TOKYO: U.S. oil edged lower on Wednesday, after an industry report showed crude stockpiles in the United States rose against expectations, tempering a rally driven by news that another vaccine against COVID-19 had proved effective in trials.

West Texas Intermediate crude was down 14 cents, or 0.3%, at $44.77 a barrel by 0035 GMT, after rising more than 4% on Tuesday. Brent crude LCOc1 was yet to trade, having risen almost 4% in the previous session.

The contracts closed at their highest since early March on Tuesday, after a three-day rally pushed prices up around 8%.

"The energy sector is threatening to slam the door on (the) COVID-era struggle and ride positive vaccine economics to the next level," said Bob Yawger, director of energy futures at Mizuho Securities.

AstraZeneca said on Monday its COVID-19 vaccine was 70% effective in trials and could be up to 90% effective, providing another weapon in the fight to control the pandemic after positive results from other major pharmaceutical developers. 
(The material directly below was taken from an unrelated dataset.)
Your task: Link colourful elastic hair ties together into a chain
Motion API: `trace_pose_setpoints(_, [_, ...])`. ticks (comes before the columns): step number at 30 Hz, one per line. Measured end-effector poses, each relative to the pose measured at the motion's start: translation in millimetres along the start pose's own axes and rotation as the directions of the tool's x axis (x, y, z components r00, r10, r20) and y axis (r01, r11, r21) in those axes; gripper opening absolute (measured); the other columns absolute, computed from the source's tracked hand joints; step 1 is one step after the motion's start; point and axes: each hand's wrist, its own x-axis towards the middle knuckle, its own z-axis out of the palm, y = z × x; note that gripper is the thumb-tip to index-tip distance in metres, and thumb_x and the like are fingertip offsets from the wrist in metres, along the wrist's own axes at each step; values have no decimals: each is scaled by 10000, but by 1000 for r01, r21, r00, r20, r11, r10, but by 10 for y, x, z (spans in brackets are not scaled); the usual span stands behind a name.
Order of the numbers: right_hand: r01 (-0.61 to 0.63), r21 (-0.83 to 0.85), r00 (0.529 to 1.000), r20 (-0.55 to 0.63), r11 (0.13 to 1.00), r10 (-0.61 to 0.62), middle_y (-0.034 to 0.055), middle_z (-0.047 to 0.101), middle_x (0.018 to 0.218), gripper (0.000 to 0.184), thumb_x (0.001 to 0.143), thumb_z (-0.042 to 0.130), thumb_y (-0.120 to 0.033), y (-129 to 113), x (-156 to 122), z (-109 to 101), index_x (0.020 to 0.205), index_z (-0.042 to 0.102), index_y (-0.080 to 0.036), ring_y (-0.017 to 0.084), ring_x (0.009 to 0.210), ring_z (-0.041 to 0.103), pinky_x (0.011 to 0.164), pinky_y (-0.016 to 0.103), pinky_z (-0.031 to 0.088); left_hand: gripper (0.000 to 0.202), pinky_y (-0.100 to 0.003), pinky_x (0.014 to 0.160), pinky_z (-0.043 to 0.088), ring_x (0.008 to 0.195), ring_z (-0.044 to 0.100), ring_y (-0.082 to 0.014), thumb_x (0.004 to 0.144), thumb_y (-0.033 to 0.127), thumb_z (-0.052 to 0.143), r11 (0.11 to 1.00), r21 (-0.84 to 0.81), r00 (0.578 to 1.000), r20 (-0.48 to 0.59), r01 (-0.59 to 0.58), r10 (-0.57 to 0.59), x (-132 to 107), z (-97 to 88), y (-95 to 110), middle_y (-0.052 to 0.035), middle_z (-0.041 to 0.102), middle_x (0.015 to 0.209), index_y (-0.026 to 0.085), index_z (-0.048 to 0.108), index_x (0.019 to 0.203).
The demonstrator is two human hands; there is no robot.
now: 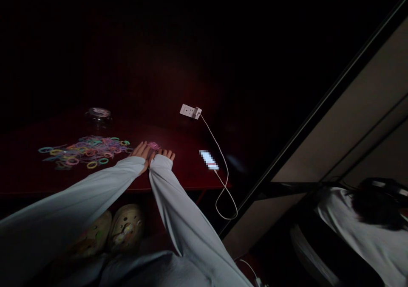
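My left hand [140,153] lies low over the dark red table with its fingers stretched out. It is between a pile of colourful hair ties [83,149] and a small bunch of pink bands [154,145]. Just to its right, my right hand [164,154] rests with its fingers apart, close to the near side of the pink bunch. I see nothing held in either hand, though the space between the palms is partly hidden. Rings in teal, yellow, pink and green lie tangled with thin purple strands in the pile.
Behind the pile stands a clear lidded jar [99,113]. A white power socket [190,111] feeds a white cable [217,144] to a lit phone [208,160] on the right. Clogs [126,226] show below the table edge. Another person [366,232] is at the lower right.
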Motion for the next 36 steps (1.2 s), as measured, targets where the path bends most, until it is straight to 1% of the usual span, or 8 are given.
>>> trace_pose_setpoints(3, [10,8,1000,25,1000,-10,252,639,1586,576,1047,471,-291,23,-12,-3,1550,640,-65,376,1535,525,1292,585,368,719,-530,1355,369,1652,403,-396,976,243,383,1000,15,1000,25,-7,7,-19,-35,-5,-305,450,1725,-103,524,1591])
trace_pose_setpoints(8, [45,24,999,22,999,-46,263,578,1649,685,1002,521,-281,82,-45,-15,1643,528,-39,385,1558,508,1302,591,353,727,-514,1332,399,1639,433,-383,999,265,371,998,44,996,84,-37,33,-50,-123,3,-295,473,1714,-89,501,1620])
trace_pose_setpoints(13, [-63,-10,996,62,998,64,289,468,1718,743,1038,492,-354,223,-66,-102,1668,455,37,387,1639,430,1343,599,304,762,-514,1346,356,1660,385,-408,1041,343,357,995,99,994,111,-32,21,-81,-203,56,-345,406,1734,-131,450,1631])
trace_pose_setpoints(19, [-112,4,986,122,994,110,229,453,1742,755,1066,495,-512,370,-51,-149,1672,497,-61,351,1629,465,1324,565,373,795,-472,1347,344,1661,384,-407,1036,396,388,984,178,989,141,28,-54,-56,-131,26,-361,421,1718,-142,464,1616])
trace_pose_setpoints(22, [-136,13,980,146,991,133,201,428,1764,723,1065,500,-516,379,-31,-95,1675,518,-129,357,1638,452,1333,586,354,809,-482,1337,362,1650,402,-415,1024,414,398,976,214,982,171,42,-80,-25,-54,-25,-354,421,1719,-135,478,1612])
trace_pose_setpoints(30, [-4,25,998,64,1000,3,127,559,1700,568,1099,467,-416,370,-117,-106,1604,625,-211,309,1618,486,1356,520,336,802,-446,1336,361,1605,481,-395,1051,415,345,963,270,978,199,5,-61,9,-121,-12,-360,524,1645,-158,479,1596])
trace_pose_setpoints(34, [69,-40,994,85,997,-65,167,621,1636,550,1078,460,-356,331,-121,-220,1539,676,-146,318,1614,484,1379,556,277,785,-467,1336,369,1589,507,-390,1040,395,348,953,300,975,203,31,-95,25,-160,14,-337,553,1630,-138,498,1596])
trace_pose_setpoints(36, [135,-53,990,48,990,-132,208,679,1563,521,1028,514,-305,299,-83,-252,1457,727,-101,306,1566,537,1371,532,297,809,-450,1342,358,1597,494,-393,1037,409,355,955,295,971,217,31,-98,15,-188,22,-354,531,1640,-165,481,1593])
Any viable vaccine is not likely to be ready for mass use in the next few months, meaning lockdowns and travel restrictions will be in place into next year.

That makes it likely that the group known as OPEC+ will continue production cuts into 2021 after a meeting set to start on Nov. 30 following technical talks this week. 
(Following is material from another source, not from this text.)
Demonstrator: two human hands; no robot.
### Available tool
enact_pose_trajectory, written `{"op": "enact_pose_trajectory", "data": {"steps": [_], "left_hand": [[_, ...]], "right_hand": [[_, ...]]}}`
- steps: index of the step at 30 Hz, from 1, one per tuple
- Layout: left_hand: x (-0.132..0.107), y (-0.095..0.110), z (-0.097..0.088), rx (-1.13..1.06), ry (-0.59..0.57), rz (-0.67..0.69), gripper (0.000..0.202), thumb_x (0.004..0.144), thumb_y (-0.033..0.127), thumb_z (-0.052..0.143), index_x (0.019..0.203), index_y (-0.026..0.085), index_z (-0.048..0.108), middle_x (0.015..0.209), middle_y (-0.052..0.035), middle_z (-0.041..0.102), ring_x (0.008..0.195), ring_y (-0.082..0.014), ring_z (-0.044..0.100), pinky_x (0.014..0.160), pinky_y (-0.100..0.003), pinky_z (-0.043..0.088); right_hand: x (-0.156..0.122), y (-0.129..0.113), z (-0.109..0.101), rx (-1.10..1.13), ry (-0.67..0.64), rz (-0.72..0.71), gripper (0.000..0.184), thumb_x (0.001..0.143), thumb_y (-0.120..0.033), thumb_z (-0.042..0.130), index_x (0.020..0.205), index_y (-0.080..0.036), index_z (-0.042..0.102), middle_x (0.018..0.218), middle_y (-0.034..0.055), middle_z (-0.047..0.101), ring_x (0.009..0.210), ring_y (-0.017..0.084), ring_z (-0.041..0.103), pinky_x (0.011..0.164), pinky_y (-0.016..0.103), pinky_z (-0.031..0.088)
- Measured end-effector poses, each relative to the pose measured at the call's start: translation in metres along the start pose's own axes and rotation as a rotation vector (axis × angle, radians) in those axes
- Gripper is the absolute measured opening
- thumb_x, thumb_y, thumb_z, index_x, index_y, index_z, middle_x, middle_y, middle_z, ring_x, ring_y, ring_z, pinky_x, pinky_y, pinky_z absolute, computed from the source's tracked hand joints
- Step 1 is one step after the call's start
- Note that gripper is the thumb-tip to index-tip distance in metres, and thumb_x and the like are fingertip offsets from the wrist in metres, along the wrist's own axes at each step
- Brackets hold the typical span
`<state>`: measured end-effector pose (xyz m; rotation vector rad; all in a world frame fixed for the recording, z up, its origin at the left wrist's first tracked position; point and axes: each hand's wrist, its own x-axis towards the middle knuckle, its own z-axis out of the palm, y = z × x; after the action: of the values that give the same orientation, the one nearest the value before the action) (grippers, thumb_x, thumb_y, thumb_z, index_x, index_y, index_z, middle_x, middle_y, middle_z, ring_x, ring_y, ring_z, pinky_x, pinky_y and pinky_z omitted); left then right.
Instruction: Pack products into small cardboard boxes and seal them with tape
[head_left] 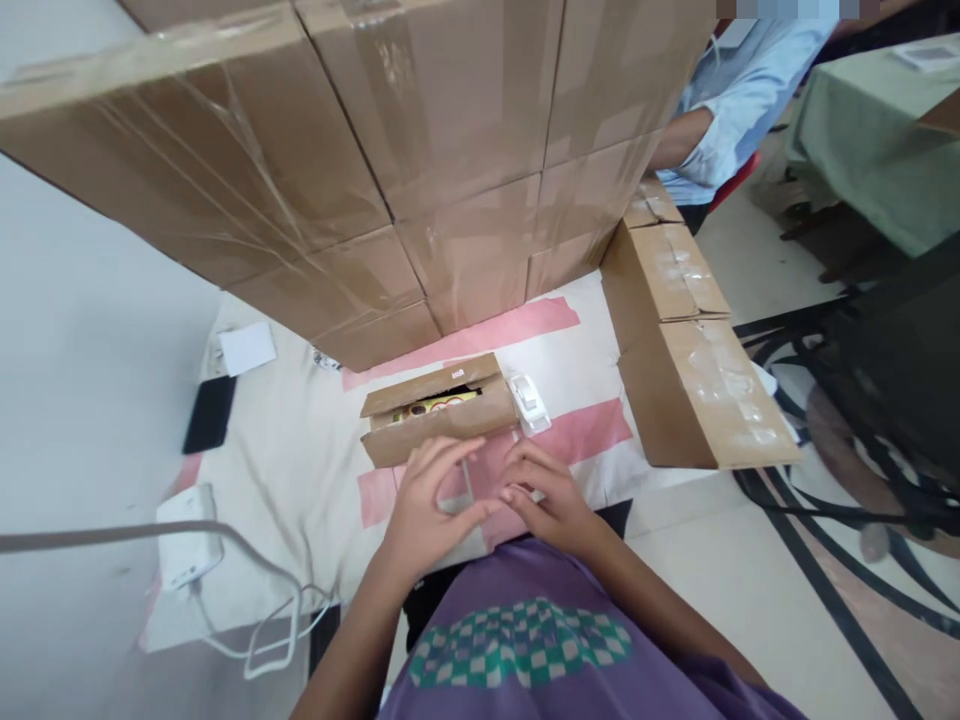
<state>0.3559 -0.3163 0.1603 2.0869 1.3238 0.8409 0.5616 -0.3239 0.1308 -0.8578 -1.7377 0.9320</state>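
My left hand (433,497) is raised at the table's near edge, its fingers stretched out and the thumb held apart from them. Close by on the right is my right hand (551,497), fingers curled and tips pinched together beside my left thumb tip. Whatever the pinch holds, if anything, is too small to make out. Just beyond my hands lies a small cardboard box (442,422) with its top flaps partly raised. A yellow printed packet (439,406) shows through the gap. Against the box's right end sits a white tape dispenser (529,404).
A tall wall of taped cartons (465,130) stands at the back. More cartons (694,300) line the right side. At left are a black phone (210,414), a white paper (248,349) and a white power strip (189,540) with cables. A person in a blue shirt (742,100) sits behind.
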Motion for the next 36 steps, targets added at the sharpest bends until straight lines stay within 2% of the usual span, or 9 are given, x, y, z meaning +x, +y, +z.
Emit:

The Organization of the Petroleum Export Countries (OPEC) and other producers such as Russia in the OPEC+ grouping have been withholding supplies to support prices after pandemic lockdowns earlier this year caused an evaporation in demand.

They are due to increase production by 2 million barrels per day, about 2% of global demand before the pandemic, from January.

The American Petroleum Institute, an industry association, said on Tuesday that U.S. crude stocks rose by 3.8 million barrels in the week to Nov. 20 to around 490 million barrels, against analysts' expectations in a Reuters poll for a build of 127,000 barrels.

Official U.S. government crude inventory data will be released later on Wednesday.